Requirement
Nothing but the pictures is dropped; write out all the remaining data below exactly.

Provided data
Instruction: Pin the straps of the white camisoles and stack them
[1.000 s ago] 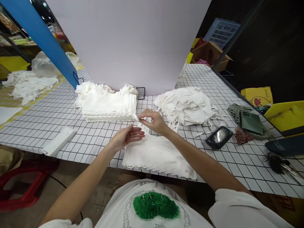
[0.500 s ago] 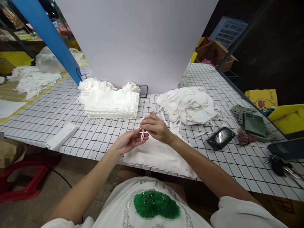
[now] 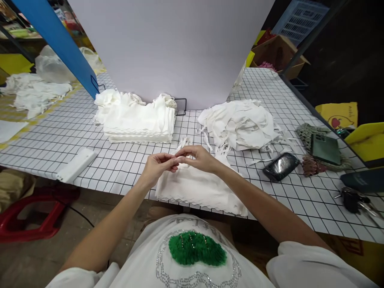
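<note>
Both hands meet just above the near pile of flat white cloth pieces with scalloped edges (image 3: 199,192), which lies at the front edge of the white black-gridded worktop (image 3: 126,172), right before the person. The left hand (image 3: 156,168) and the right hand (image 3: 199,159) each have their fingers pinched together on a thin white fabric strap (image 3: 180,158) belonging to the top piece of that pile — the fingertips of the two hands nearly touch, with the strap drawn short between them. Further loops of strap (image 3: 183,142) lie loose on the worktop just behind the pile.

Behind the pile and to its left sits a neat squared stack of white folded cloth pieces (image 3: 138,122); behind it and to its right lies a loose heap of white cloth with trailing straps (image 3: 240,126). A black glossy phone (image 3: 280,166) rests to the right of the pile, past the heap's trailing ends, and a white plastic bar (image 3: 76,170) lies well to its left.

To handle the strap well, I judge the pinch should stay at the fingertips, light and close, so the strap lies flat rather than twisted — and the pile beneath should be left undisturbed, its scalloped edges aligned.
</note>
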Demonstrator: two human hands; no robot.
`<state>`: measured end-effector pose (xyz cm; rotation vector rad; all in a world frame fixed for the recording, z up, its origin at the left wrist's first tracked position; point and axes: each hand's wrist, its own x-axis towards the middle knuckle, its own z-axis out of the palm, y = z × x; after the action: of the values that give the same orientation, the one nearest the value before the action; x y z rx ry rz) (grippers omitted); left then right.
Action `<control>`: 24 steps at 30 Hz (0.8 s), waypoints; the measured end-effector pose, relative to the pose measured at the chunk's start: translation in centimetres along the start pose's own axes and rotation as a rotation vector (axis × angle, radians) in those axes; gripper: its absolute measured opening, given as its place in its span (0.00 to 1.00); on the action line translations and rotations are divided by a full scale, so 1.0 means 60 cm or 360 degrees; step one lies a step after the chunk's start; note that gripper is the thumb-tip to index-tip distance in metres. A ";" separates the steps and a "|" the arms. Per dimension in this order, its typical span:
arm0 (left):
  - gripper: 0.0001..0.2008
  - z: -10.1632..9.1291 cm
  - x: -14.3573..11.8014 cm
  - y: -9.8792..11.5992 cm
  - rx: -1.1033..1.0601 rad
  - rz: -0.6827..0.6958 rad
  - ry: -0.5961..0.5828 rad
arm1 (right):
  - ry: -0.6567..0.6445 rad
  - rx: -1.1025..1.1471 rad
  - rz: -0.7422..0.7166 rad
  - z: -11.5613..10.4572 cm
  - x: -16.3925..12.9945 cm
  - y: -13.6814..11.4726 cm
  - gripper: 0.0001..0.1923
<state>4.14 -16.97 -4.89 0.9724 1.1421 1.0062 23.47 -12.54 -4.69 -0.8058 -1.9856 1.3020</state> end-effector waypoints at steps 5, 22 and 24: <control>0.17 0.007 0.009 -0.009 0.0236 0.0145 -0.0042 | 0.0285 -0.0162 0.0022 -0.006 0.001 0.013 0.05; 0.10 0.017 0.061 -0.086 0.1771 0.0543 -0.0101 | 0.0194 -0.0382 0.0102 -0.103 -0.014 0.050 0.05; 0.08 0.019 0.061 -0.086 0.1740 0.0551 -0.0128 | 0.0022 -0.0499 0.0070 -0.082 -0.019 0.069 0.05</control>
<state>6.34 -14.87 -10.56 2.1060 1.4991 0.5337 28.60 -9.36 -7.20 -1.0054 -2.2029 1.0175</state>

Output
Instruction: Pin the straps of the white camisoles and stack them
[1.000 s ago] 
[0.500 s ago] 
[now] 
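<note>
Both hands meet just above the near pile of flat white cloth pieces with scalloped edges (image 3: 199,192), which lies at the front edge of the white black-gridded worktop (image 3: 126,172), right before the person. The left hand (image 3: 156,168) and the right hand (image 3: 199,159) each have their fingers pinched together on a thin white fabric strap (image 3: 180,158) belonging to the top piece of that pile — the fingertips of the two hands nearly touch, with the strap drawn short between them. Further loops of strap (image 3: 183,142) lie loose on the worktop just behind the pile.

Behind the pile and to its left sits a neat squared stack of white folded cloth pieces (image 3: 138,122); behind it and to its right lies a loose heap of white cloth with trailing straps (image 3: 240,126). A black glossy phone (image 3: 280,166) rests to the right of the pile, past the heap's trailing ends, and a white plastic bar (image 3: 76,170) lies well to its left.

To handle the strap well, I judge the pinch should stay at the fingertips, light and close, so the strap lies flat rather than twisted — and the pile beneath should be left undisturbed, its scalloped edges aligned.
</note>
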Demonstrator: two human hands; no robot.
`<state>`: measured end-effector pose (xyz cm; rotation vector rad; all in a world frame fixed for the recording, z up, its origin at the left wrist's first tracked position; point and axes: each hand's wrist, its own x-axis towards the middle knuckle, its own z-axis out of the palm, y = z × x; after the action: of the values that give the same orientation, the one nearest the value before the action; x y z rx ry rz) (grippers omitted); left then right.
Action `<control>`: 24 steps at 30 Hz (0.8 s), waypoints; the measured end-effector pose, relative to the pose measured at the chunk's start: translation in centimetres along the start pose's own axes and rotation as a rotation vector (axis × angle, radians) in those axes; gripper: its absolute measured opening, given as its place in its span (0.00 to 1.00); on the action line translations and rotations are divided by a full scale, so 1.0 means 60 cm or 360 degrees; step one lies a step after the chunk's start; note that gripper is the thumb-tip to index-tip distance in metres. A ";" separates the steps and a "|" the arms. Per dimension in this order, its typical span:
arm0 (left):
  - gripper: 0.0001..0.2008
  - z: -10.1632..9.1291 cm
  - x: -14.3573..11.8014 cm
  - y: -9.8792..11.5992 cm
  - rx: -1.1033..1.0601 rad
  - rz: -0.6827..0.6958 rad
  - ry: -0.5961..0.5828 rad
arm1 (right):
  - ry: -0.6567..0.6445 rad
  - rx: -1.1025..1.1471 rad
  - rz: -0.7422..0.7166 rad
  - z: -11.5613..10.4572 cm
  - x: -16.3925..12.9945 cm
  - y: -13.6814..11.4726 cm
  - gripper: 0.0001..0.1923
<state>4.14 -16.97 -4.89 0.9724 1.1421 1.0062 23.47 -12.54 -4.69 -0.8058 -1.9856 1.3020</state> end-effector waypoints at steps 5, 22 and 24: <control>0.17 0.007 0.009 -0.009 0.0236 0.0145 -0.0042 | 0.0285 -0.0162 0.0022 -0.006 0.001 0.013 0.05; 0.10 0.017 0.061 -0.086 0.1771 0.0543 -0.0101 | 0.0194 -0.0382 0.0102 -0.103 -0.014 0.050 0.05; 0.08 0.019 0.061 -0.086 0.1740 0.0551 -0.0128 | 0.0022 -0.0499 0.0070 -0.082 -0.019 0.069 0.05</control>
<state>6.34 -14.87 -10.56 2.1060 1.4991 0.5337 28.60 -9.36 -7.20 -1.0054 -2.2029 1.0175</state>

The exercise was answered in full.